Exercise description =>
Without the pictures, repeat the listing character for character.

(Recorded data Opens)

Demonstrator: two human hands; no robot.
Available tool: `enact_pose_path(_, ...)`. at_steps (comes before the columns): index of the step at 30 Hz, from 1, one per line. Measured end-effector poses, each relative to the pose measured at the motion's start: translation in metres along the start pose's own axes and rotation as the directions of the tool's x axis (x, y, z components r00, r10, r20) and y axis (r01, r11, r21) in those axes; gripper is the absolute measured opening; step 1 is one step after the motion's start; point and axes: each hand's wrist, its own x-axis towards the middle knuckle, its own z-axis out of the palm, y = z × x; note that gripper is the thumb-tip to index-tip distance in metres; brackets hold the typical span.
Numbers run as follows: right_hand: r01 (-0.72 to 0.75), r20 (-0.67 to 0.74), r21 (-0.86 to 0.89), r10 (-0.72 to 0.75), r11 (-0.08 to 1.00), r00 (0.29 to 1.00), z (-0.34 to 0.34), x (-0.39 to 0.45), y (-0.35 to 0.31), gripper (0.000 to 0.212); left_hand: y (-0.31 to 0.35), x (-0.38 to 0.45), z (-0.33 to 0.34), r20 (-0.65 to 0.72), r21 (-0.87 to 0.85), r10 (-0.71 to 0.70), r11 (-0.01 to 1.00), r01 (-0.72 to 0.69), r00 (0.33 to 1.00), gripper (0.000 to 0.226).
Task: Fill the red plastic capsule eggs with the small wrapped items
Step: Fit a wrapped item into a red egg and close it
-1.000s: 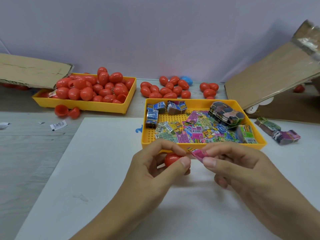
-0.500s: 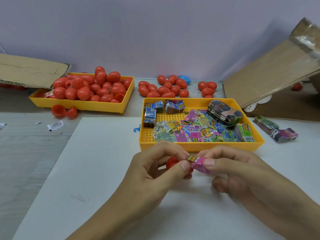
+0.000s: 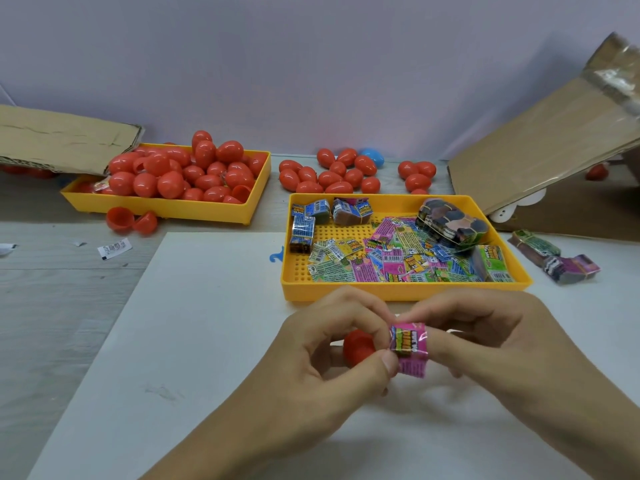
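Bench carries a white sheet, with cardboard flaps at the far left and right. Far left: yellow tray heaped with red capsule eggs; more eggs lie loose behind the near tray, which holds small wrapped packets. Left hand curls around a red egg half while its thumb and forefinger pinch a pink packet. Right hand pinches the same packet from the other side, just in front of the near tray.
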Motion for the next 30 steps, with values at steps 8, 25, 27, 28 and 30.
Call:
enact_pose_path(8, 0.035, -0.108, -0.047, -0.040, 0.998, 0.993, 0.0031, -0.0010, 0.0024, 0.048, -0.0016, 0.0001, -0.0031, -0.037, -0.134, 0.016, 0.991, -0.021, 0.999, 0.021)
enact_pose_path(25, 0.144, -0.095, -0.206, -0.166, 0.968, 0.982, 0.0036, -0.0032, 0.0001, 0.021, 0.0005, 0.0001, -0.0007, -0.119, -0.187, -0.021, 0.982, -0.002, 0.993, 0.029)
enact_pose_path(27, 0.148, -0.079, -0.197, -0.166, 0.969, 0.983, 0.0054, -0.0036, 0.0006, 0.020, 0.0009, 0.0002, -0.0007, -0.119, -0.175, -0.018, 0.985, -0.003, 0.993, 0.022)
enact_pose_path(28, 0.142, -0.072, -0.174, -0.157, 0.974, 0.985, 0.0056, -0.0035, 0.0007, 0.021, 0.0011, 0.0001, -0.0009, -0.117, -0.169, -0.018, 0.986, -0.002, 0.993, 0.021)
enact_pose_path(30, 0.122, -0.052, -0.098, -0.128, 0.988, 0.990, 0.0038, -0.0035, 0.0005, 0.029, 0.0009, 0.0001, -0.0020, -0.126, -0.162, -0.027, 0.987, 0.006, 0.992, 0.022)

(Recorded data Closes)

Problem solution =>
Demonstrator: two human hands; no robot.
Available tool: `enact_pose_path(_, ...)`. at_steps (comes before the columns): index of the step at 30 Hz, from 1, one per line. Measured end-effector poses, each relative to the pose measured at the motion's start: translation in metres along the start pose's own axes and rotation as the directions of the tool's x axis (x, y, z components r00, r10, r20) and y axis (r01, r11, r21) in those axes; gripper is the absolute measured opening; step 1 is one step after the motion's start; point and axes: each hand's wrist, its own x-axis towards the middle knuckle, its own z-axis out of the palm, y = z × x; note that gripper is the thumb-tip to index-tip distance in metres; brackets hold the typical span.
Numbers run as follows: right_hand: r01 (-0.72 to 0.75), r20 (-0.67 to 0.74), r21 (-0.86 to 0.89), r10 (-0.72 to 0.75), r11 (-0.08 to 1.00), r00 (0.29 to 1.00), z (-0.34 to 0.34), x (-0.39 to 0.45), y (-0.35 to 0.31), gripper (0.000 to 0.212); left_hand: y (-0.31 to 0.35), x (-0.38 to 0.45), z (-0.33 to 0.34), r20 (-0.65 to 0.72), r21 (-0.87 to 0.85), r10 (-0.71 to 0.70), r11 (-0.01 to 1.00), r01 (-0.72 to 0.69), r00 (0.33 to 1.00), gripper (0.000 to 0.226).
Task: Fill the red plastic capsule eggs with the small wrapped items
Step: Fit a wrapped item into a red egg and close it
-1.000s: 
-0.500s: 
+0.000s: 
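Bench carries a white sheet, with cardboard flaps at the far left and right. Far left: yellow tray heaped with red capsule eggs; more eggs lie loose behind the near tray, which holds small wrapped packets. Left hand curls around a red egg half while its thumb and forefinger pinch a pink packet. Right hand pinches the same packet from the other side, just in front of the near tray.
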Motion for the next 30 steps, with values at steps 8, 25, 27, 28 and 30.
Call:
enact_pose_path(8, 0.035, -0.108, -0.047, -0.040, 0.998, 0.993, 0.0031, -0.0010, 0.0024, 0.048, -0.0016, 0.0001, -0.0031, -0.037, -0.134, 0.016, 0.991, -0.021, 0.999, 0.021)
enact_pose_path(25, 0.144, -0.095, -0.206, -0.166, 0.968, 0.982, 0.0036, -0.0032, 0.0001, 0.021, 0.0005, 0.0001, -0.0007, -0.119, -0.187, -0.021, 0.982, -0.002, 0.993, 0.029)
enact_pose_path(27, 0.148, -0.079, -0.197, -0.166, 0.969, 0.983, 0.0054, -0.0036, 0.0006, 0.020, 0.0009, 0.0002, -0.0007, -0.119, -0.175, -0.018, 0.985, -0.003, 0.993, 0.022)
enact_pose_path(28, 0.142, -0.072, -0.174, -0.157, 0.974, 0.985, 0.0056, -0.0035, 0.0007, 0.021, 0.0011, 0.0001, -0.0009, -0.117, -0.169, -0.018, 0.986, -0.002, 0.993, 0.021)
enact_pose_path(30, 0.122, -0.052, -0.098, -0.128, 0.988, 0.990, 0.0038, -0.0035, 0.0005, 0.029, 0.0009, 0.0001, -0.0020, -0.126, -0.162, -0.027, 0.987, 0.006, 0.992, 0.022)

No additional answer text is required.